In the case of the Shipyards project, Lennar Urban signed an extensive community benefits agreements in exchange for being gifted over 700 acres of public land. That agreement, negotiated between Lennar, the city and the Citizens Advisory Committee, stipulates tens of millions of dollars for job training and sets high goals for local employment in all phases of the project. It also provides for 30 percent of the future housing to be priced below market rates, and requires Lennar to completely rebuild the notoriously dilapidated and dangerous Alice Griffith Housing Project located on the site.
new alice griffith housing project
Lennar has pledged to completely rebuild the Alice Griffith housing project for current residents.
But despite those pledges of assistance, some Bayview-Hunters Point residents remain wary of a looming wave of foreign-funded gentrification, saying that after years of work on the site, the community has still yet to feel the promised benefits.
“I haven’t seen nothing yet. That money flows back to where it comes from,” said resident Bob Pinkard, who has owned nearby Surfside Liquors for more than 40 years. “We’re just going to let these folks come in and buy the land right out from under us –- straight cash and no money trail.”
Charles Gadeken, who has run an industrial art collective down the street from the Shipyards project for more than 15 years, echoed Pinkard's fears of displacement.
“Our lease is up in five years and I assume at that point they’ll be building condos and we’ll be kicked out,” Gadeken said. “This is the last true industrial art space in San Francisco and it’ll be gone. It’s sad but it’s inevitable.”
Concerns over displacement run especially high in Bayview-Hunters Point, which many residents describe as the last predominantly black community in San Francisco. And looming large in any conversation about redevelopment is the history of San Francisco’s Fillmore district, a once thriving black community that was known as “the Harlem of the West.” In the 1950s the city’s redevelopment commission labeled the area “blighted,” and the ensuing redevelopment plan displaced and bankruptedhundreds of black businesses and homeowners, contributing to the prolonged exodusof the city’s black population that continues today.

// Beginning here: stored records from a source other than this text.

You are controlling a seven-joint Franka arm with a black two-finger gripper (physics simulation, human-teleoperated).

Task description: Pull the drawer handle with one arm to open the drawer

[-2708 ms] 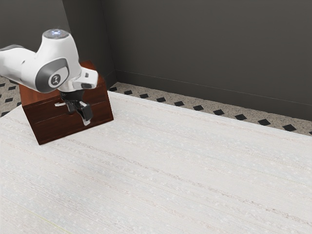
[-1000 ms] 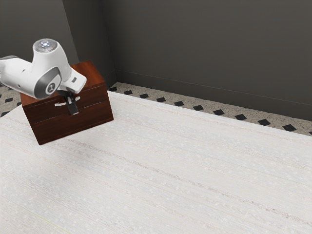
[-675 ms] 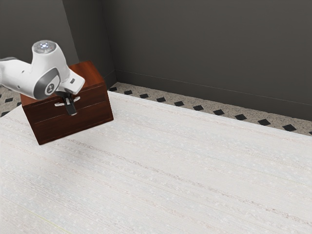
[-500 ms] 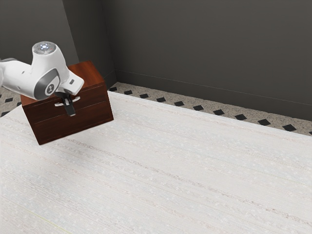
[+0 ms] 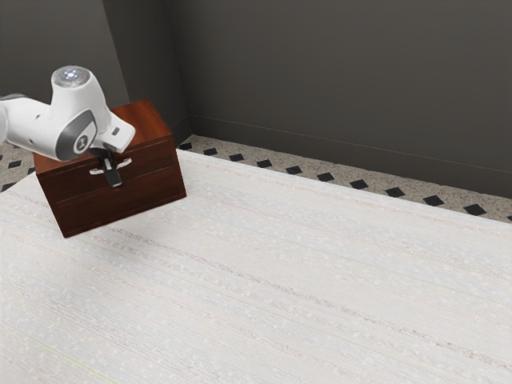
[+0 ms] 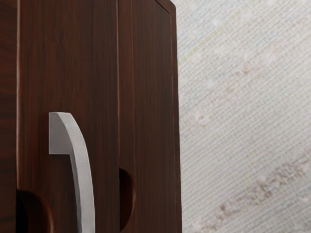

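**Pincer at the drawer handle, upper left of the frame**
The pincer sits over the silver handle of the brown drawer on the table; I cannot tell if it clamps. The white mark on the arm is too small to read.

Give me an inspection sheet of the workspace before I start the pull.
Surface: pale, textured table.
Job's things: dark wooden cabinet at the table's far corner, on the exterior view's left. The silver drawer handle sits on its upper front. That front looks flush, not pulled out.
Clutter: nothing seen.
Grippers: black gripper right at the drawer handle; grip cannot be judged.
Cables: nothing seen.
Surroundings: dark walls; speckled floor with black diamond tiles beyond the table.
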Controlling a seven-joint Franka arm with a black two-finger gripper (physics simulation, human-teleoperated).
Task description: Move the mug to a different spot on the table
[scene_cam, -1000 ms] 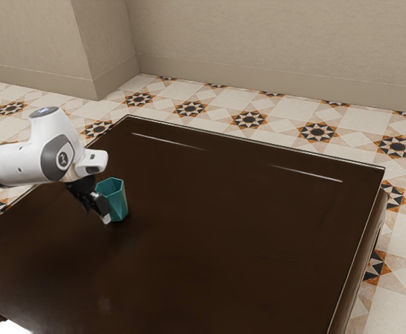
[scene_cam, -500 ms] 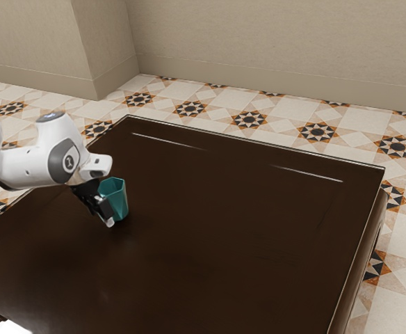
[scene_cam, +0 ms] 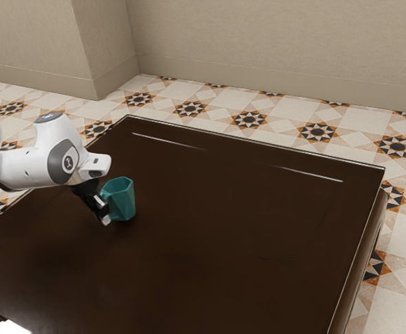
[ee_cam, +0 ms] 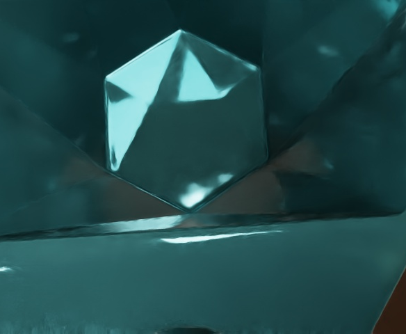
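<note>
The fingers [scene_cam: 103, 209] are pinched narrow on one wall of the teal mug [scene_cam: 122, 198]. The mug leans toward the exterior view's right, low over the dark counter [scene_cam: 245, 229] near its left end, and the wrist view looks down onto its hexagonal floor. The grasp looks made, so the carry is in hand. Next comes a clear lift, then travel to open counter and an upright set-down.

The mug [scene_cam: 119, 198] is teal with flat, faceted sides and a six-sided rim. It sits tilted off upright, mouth up, over the dark worktop [scene_cam: 245, 229] near its edge at the exterior view's left. The gripper [scene_cam: 108, 209] clamps the wall on that side. The wrist view looks down inside to the mug's hexagonal floor [ee_cam: 185, 118].
</note>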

Local leaders have specifically pledged not to repeat what happened in the Fillmore, stressing that the Citizens Advisory Committee has spent nearly two decades shaping the project so that it benefits the community.
“I think we’ve learned the lessons from what happened in Fillmore,” said Shamann Walton, Executive Director of Young Community Developers, a group that has partnered with Lennar in training local youth for jobs in the trades and construction. “We’re preparing for the upcoming opportunities, and things like the rebuild of the Alice Griffith project mean everyone will be able to stay.”